Felldy Utama · Jumat, 18 Mei 2018 - 17:40 WIB

Wakil Ketua Dewan Pembina Partai Gerindra Hashim Djojohadikusumo memberikan keterangan pers terkait RUU Terorisme di DPR, Jakarta, Jumat (18/5/2018). (Foto: iNews.id/Felldy Utama).

JAKARTA, iNews.id - Partai Gerindra murka dituduh tak mendukung rancangan undang-undang (RUU) Terorisme. Bukan hanya tak berdasar, tuduhan itu juga dianggap sebagai serangan politik keji.

Wakil Ketua Dewan Pembina Partai Gerindra Hashim Djojohadikusumo mengatakan, tuduhan itu ingin mengesankan Partai Gerindra seolah-olah membela terorisme atau teroris. Karena itu dia menganggap ada pihak tertentu yang sengaja ingin menghancurkan citra Gerindra.

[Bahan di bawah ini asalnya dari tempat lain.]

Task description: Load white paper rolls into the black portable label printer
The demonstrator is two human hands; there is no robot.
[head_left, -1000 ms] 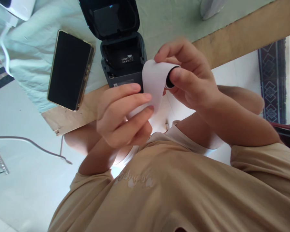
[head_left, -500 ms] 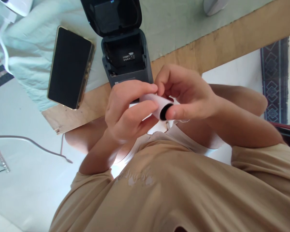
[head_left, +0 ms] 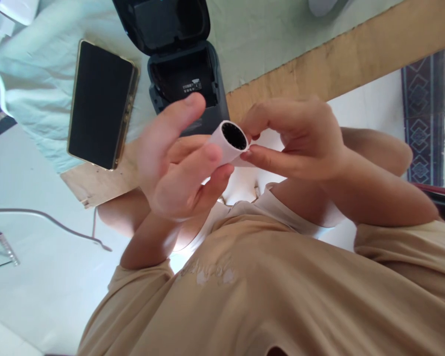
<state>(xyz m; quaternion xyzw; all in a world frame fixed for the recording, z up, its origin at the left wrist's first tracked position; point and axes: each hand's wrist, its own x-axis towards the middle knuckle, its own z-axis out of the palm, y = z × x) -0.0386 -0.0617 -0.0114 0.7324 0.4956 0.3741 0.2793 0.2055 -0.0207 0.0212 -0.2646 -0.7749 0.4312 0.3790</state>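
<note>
White paper roll with a dark core (head_left: 230, 141) sits mid-frame, cradled in the left hand (head_left: 178, 163) and pinched by the right hand (head_left: 296, 141). Above it, an open dark grey printer (head_left: 185, 74); upper left, a black phone (head_left: 100, 104).

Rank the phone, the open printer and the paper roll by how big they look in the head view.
1. Printer, lid open, partly cut off at the top.
2. Phone, close behind it, so that order is unsure.
3. Paper roll, smallest, though it is nearest the camera, between both hands.
</note>
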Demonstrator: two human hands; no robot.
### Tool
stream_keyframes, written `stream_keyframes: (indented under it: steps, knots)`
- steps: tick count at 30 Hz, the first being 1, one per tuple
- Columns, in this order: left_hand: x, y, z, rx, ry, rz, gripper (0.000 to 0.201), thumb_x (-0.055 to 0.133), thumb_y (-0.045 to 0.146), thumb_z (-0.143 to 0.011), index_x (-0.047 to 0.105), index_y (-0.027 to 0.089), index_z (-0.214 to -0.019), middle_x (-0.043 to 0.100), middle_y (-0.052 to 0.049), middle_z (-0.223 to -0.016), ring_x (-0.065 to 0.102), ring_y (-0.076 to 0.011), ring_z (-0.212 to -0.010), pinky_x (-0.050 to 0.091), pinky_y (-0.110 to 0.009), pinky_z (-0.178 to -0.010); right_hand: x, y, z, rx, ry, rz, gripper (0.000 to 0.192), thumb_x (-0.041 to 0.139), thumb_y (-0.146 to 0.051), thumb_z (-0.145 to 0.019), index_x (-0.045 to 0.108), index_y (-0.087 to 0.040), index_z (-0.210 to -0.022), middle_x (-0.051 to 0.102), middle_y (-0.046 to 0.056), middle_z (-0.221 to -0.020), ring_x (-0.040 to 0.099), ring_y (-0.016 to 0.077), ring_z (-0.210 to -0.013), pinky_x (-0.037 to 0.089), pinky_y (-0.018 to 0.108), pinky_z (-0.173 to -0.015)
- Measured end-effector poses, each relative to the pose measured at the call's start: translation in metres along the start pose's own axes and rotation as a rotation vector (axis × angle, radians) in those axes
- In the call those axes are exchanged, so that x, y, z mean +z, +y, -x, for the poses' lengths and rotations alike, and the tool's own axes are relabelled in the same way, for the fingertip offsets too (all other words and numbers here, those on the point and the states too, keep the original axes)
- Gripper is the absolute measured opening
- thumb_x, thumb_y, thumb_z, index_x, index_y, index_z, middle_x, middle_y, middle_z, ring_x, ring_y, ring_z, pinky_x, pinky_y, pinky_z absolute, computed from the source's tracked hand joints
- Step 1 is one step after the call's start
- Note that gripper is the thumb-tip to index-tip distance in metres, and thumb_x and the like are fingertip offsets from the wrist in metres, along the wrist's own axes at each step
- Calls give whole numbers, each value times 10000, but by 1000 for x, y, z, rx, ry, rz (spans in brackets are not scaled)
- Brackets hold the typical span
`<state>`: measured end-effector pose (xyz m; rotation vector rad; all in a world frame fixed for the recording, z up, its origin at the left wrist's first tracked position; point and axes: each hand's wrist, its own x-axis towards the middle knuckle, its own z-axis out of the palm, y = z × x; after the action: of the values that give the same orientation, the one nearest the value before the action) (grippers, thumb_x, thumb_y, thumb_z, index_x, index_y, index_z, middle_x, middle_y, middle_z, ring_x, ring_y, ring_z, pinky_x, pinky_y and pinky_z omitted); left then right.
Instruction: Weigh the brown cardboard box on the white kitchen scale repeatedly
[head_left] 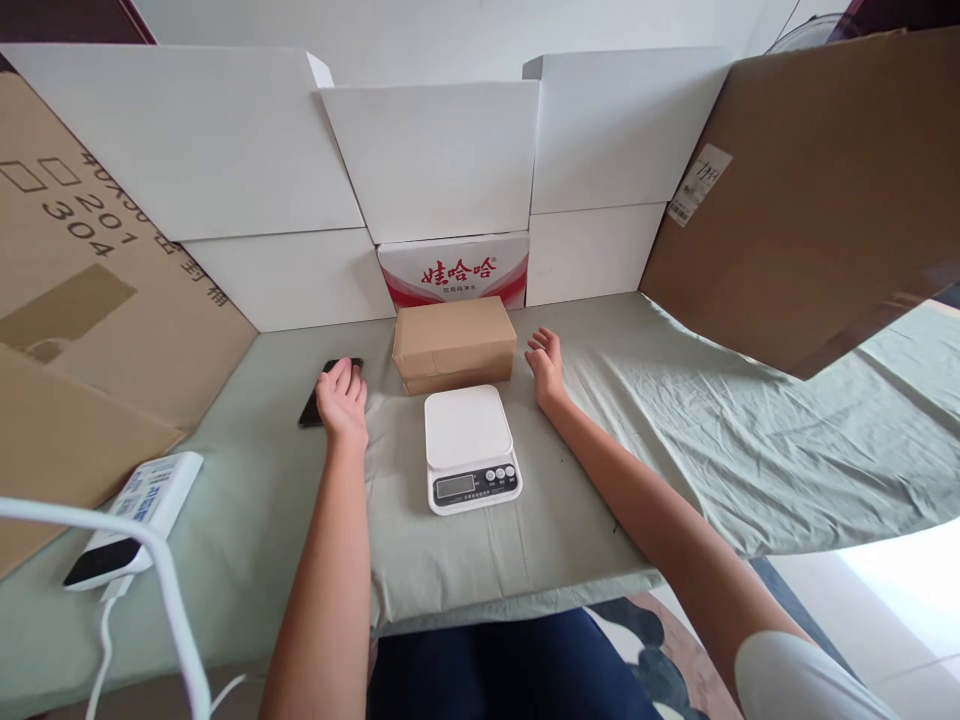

"Saya kira itu fitnah, kebohongan yang kami curigai dari lawan politik kami. Ini fitnah murahan dari lawan politik kami," Kata Hashim saat jumpa pers di Fraksi Partai Gerindra, Kompleks Parlemen, Senayan, Jakarta, Jumat (18/5/2018).

Hashim menegaskan, dirinya merupakan salah satu pimpinan yang ikut terlibat dalam pembahasan RUU terorisme. Lebih dari itu, Ketua Umum DPP Partai Gerindra Prabowo Subianto telah memerintahkan partai agar mendukung RUU Terorisme.

Kendati Prabowo setuju, Hashim mengaku pernah menyampaikan keberatan atas RUU Terorisme kepada mantan Danjen Kopassus TNI AD. Menurutnya, ada pasal-pasal yang sangat memberatkan bangsa dan negara. Hashim menuturkan, ketika itu Prabowo tidak sadar bila dalam draft RUU itu terdapat pasal-pasal yang mengizinkan pemerintah untuk menahan orang dicurigai tanpa bukti sampai 510 hari tanpa dakwaan.

BACA JUGA: DPR Akan Bahas RUU Terorisme Pekan Ini

"Saya secara pribadi bilang ke Prabowo, keberatan ada ketentuan 510 hari orang bisa ditahan berdasarkan laporan-laporan yang tidak tahu asal usulnya. Ini jelas bisa melanggar HAM. Waktu itu, kita dukung dengan syarat kita harus menghapus pasal ini," kata dia.

Setelah Gerindra berhasil menghapus pasal tersebut, timbul pembahasan lagi tentang RUU ini yang sebenarnya sudah selesai di tingkat panitia khusus atau DPR. Menurut Hashim, berlarut-larutnya pembahasan RUU Terorisme saat ini masalah bukan di pansus atau di DPR.

”Saya sepakat dengan apa yang dikatakan Ketua DPR Bambang Soesatyo bahwa 99% RUU Terorisme sudah disepakati, sudah selesai di DPR. Sekarang ini masalahnya terletak di pemerintah,” kata Hashim. Menurut dia, Menkumham dan Panglima TNI belum sepakat mengenai definisi terorisme. "Sekarang itu antara institusi-institusi, lembaga pemerintahan, eksekutif. Masalahnya ada di situ," kata dia.